# Description of the task
Images should be omitted while the rest of the data is duplicated exactly.

◆ ◆ ◆ ◆ ◆

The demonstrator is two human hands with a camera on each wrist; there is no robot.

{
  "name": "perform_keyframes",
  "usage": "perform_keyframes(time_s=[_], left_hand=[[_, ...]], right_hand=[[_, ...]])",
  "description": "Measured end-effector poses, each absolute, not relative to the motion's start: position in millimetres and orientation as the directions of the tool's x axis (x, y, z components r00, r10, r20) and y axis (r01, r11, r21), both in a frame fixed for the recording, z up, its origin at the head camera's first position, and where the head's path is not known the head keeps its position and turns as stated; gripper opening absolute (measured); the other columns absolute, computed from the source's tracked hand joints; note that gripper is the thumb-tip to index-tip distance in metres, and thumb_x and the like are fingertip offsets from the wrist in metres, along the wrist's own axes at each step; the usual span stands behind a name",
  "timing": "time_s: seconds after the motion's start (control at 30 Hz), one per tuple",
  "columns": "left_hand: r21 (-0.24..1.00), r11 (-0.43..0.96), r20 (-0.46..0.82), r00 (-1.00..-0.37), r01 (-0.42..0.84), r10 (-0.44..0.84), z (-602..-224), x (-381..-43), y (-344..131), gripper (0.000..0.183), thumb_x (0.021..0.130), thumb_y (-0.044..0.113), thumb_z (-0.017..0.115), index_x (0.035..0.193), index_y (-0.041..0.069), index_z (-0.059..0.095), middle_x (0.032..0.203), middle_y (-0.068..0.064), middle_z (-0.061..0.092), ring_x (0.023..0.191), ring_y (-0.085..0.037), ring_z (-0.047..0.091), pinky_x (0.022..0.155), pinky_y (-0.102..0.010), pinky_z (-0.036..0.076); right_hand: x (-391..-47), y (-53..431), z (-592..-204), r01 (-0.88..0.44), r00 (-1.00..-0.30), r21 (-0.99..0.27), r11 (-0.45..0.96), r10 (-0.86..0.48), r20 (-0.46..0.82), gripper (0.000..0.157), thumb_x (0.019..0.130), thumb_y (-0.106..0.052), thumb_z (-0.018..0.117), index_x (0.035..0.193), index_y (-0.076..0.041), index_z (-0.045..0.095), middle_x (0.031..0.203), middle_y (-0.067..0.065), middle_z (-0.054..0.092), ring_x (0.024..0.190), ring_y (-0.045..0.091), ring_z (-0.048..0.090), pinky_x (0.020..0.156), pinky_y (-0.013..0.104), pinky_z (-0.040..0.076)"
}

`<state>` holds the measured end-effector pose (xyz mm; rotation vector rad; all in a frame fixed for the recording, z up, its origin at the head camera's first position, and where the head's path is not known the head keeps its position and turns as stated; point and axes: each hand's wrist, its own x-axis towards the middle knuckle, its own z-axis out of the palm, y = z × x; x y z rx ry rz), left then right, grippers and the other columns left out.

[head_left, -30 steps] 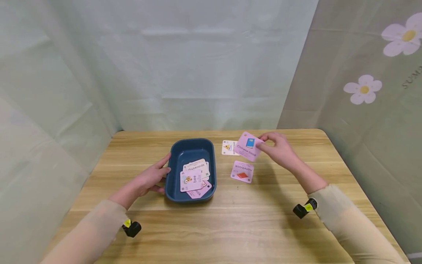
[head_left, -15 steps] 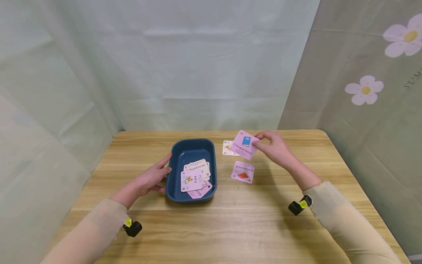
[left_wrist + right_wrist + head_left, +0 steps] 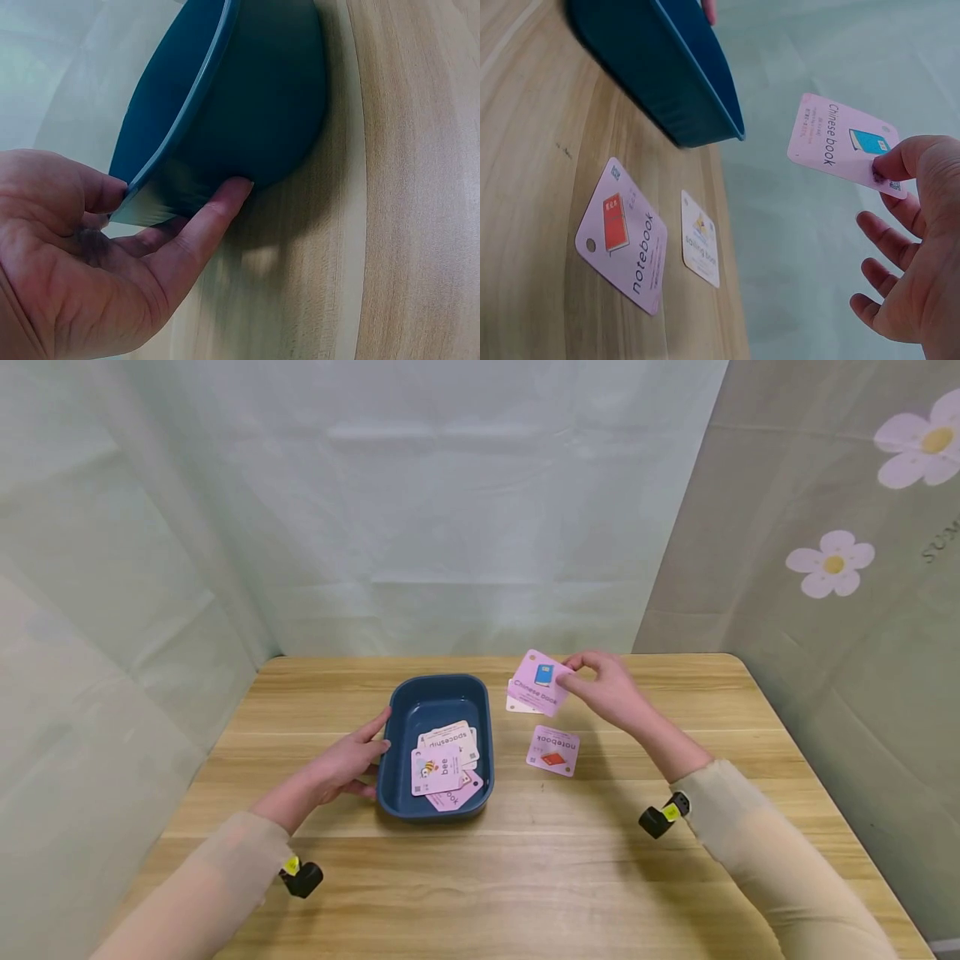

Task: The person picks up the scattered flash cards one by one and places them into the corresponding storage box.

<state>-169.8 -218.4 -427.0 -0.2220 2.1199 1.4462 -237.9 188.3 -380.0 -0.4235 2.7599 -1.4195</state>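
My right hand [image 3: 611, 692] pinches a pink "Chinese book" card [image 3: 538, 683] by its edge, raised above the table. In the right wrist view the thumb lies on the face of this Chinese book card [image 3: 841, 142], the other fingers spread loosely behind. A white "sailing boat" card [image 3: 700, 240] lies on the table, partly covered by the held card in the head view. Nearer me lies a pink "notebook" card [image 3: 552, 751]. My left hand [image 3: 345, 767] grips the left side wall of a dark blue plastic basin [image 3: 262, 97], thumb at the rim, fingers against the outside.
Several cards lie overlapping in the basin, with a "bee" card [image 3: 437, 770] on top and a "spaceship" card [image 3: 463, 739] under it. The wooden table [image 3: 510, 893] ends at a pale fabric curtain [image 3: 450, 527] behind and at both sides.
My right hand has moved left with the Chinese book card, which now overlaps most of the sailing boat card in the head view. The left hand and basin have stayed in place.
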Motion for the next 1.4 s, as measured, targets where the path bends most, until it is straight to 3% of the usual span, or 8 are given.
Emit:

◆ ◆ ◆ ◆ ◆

# Final answer
The demonstrator is two human hands with a camera on each wrist; there is no robot.

{
  "name": "perform_keyframes",
  "usage": "perform_keyframes(time_s=[_], left_hand=[[_, ...]], right_hand=[[_, ...]])",
  "description": "Measured end-effector poses, each absolute, not relative to the motion's start: position in millimetres and orientation as the directions of the tool's x axis (x, y, z components r00, r10, r20) and y axis (r01, r11, r21), both in a frame fixed for the recording, z up, its origin at the head camera's first position, and where the head's path is not known the head keeps its position and turns as stated; gripper opening absolute (measured); the other columns absolute, computed from the source's tracked hand joints; note that gripper is the thumb-tip to index-tip distance in metres, and thumb_x and the like are fingertip offsets from the wrist in metres, along the wrist's own axes at each step; the usual span stands behind a name",
  "timing": "time_s: seconds after the motion's start (control at 30 Hz), one per tuple",
  "columns": "left_hand: r21 (-0.24..1.00), r11 (-0.43..0.96), r20 (-0.46..0.82), r00 (-1.00..-0.37), r01 (-0.42..0.84), r10 (-0.44..0.84), z (-602..-224), x (-381..-43), y (-344..131), gripper (0.000..0.183), thumb_x (0.021..0.130), thumb_y (-0.044..0.113), thumb_z (-0.017..0.115), index_x (0.035..0.193), index_y (-0.041..0.069), index_z (-0.059..0.095), middle_x (0.032..0.203), middle_y (-0.068..0.064), middle_z (-0.061..0.092), ring_x (0.023..0.191), ring_y (-0.085..0.037), ring_z (-0.047..0.091), pinky_x (0.022..0.155), pinky_y (-0.102..0.010), pinky_z (-0.036..0.076); right_hand: x (-391..-47), y (-53..431), z (-592..-204), r01 (-0.88..0.44), r00 (-1.00..-0.30), r21 (-0.99..0.27), r11 (-0.45..0.96), r10 (-0.86..0.48), r20 (-0.46..0.82), gripper (0.000..0.157), thumb_x (0.019..0.130), thumb_y (-0.106..0.052), thumb_z (-0.018..0.117), index_x (0.035..0.193), index_y (-0.076..0.041), index_z (-0.045..0.095), middle_x (0.031..0.203), middle_y (-0.067..0.065), middle_z (-0.054..0.092), ring_x (0.024..0.190), ring_y (-0.045..0.091), ring_z (-0.048..0.090), pinky_x (0.020..0.156), pinky_y (-0.013..0.104), pinky_z (-0.040..0.076)"
}

`<state>` holds the measured end-effector pose (xyz mm; rotation vector rad; all in a frame fixed for the recording, z up, its origin at the head camera's first position, and where the head's path is not known the head keeps its position and turns as stated; point and axes: each hand's wrist, its own x-axis towards the middle knuckle, its own z-axis out of the palm, y = z × x; x y z rx ry rz), left then right, grippers and the other columns left out.

[head_left, -30 steps] 
[head_left, -15 steps] 
[left_wrist + right_wrist + head_left, +0 steps] 

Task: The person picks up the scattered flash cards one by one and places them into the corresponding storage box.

<state>-169.8 -218.4 -427.0 -0.2220 2.1199 1.4462 -237.9 188.3 -380.0 -0.4235 2.7599 -1.4195</state>
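My right hand [image 3: 611, 692] pinches a pink "Chinese book" card [image 3: 538, 683] by its edge, raised above the table. In the right wrist view the thumb lies on the face of this Chinese book card [image 3: 841, 142], the other fingers spread loosely behind. A white "sailing boat" card [image 3: 700, 240] lies on the table, partly covered by the held card in the head view. Nearer me lies a pink "notebook" card [image 3: 552, 751]. My left hand [image 3: 345, 767] grips the left side wall of a dark blue plastic basin [image 3: 262, 97], thumb at the rim, fingers against the outside.
Several cards lie overlapping in the basin, with a "bee" card [image 3: 437, 770] on top and a "spaceship" card [image 3: 463, 739] under it. The wooden table [image 3: 510, 893] ends at a pale fabric curtain [image 3: 450, 527] behind and at both sides.
My right hand has moved left with the Chinese book card, which now overlaps most of the sailing boat card in the head view. The left hand and basin have stayed in place.
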Motion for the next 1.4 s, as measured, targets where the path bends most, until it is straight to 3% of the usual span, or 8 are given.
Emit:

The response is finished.